- Problem details: Report, as a bare number, how many lines of the material below contain the word "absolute".

- Data provided:

Content starts

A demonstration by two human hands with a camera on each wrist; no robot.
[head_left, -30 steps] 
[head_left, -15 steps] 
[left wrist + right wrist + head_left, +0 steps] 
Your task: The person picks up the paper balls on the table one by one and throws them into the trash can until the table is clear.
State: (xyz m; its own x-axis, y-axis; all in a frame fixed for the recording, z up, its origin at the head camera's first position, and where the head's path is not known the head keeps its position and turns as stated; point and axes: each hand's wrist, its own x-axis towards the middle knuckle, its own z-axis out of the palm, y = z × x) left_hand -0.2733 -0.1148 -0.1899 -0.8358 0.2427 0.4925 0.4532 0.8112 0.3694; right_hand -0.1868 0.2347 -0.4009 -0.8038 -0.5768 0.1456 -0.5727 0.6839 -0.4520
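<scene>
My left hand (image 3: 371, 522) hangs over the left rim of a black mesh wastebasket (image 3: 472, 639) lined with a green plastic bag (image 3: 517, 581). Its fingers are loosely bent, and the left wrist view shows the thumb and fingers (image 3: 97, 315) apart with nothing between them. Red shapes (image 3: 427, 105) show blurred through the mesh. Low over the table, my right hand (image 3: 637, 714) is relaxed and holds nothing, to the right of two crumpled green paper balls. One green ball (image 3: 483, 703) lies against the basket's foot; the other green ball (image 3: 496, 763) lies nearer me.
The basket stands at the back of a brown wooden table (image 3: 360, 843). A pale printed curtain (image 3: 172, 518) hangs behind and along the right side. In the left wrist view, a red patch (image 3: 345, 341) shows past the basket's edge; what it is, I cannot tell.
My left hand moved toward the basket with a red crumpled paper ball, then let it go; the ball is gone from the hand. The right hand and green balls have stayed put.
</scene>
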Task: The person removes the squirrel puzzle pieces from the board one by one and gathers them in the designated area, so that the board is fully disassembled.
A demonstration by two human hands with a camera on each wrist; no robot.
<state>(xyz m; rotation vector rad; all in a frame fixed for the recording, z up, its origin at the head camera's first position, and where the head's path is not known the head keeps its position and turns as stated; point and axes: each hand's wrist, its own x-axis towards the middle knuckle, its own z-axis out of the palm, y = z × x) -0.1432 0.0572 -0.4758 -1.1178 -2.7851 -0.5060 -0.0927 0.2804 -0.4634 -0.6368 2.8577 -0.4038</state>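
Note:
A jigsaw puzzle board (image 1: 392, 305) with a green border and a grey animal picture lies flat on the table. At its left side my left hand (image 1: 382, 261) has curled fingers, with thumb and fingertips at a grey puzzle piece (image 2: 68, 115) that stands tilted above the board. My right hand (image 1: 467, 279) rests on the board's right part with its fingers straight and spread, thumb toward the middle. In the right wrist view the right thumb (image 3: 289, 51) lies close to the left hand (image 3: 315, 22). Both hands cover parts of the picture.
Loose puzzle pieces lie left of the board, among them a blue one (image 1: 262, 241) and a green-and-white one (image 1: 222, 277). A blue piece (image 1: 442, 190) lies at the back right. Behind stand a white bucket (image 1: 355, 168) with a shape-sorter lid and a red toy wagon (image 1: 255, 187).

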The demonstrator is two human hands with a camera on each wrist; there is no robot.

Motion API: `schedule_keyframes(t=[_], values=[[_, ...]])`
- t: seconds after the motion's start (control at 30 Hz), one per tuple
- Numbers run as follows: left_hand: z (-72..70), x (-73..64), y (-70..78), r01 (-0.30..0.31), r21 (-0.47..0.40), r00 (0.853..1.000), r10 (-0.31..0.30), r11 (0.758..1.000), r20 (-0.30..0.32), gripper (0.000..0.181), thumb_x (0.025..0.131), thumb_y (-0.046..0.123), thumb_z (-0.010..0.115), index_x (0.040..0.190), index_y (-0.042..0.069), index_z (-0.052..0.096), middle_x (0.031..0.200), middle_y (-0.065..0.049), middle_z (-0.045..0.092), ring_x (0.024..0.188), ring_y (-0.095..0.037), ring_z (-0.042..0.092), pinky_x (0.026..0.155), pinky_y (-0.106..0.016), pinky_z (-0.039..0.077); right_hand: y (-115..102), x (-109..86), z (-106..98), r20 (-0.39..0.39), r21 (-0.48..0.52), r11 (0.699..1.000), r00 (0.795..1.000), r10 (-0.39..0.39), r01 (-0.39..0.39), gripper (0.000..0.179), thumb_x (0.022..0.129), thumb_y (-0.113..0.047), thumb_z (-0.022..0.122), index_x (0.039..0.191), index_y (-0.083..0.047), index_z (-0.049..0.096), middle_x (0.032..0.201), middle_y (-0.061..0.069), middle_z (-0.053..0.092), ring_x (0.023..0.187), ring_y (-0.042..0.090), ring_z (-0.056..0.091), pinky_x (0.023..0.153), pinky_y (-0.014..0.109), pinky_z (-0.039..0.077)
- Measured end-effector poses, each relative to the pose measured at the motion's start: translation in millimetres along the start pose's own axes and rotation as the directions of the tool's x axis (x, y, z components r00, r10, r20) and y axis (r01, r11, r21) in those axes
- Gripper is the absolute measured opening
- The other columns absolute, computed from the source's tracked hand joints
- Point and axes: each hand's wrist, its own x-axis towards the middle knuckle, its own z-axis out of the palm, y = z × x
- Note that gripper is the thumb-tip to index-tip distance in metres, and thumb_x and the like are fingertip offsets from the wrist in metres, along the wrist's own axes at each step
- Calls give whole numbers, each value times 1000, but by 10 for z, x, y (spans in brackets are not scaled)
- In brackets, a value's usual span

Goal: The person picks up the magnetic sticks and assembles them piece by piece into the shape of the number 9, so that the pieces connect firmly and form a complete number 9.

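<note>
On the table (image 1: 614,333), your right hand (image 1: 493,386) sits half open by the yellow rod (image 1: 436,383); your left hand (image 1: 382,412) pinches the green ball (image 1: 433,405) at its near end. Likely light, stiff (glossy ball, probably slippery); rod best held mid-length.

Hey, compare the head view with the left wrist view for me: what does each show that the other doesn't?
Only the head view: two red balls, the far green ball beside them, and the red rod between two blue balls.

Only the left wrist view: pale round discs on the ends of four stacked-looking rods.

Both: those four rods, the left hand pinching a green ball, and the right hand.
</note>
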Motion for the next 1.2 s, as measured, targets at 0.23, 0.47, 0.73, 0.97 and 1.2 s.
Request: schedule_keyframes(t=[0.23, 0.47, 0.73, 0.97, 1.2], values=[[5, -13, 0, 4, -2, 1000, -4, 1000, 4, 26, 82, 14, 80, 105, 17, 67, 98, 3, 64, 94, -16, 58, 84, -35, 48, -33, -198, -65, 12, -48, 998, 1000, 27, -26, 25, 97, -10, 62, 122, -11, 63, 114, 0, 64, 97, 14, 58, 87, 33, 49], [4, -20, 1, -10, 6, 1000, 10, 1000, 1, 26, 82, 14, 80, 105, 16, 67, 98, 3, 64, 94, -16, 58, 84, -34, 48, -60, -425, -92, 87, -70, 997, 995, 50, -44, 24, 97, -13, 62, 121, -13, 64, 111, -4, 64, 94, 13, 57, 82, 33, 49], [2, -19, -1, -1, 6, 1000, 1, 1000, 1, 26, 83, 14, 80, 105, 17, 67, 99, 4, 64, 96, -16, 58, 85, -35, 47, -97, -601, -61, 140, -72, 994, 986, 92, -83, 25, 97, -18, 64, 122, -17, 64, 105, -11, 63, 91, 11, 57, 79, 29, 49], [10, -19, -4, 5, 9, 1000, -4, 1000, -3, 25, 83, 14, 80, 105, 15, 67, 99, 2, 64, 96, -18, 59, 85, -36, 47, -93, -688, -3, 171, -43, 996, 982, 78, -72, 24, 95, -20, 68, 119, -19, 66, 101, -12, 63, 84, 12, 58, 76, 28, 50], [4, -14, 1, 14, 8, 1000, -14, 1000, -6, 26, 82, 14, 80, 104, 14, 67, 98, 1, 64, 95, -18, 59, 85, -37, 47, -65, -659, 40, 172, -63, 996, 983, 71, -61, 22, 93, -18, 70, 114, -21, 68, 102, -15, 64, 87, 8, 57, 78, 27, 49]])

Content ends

- Reply to the task: 2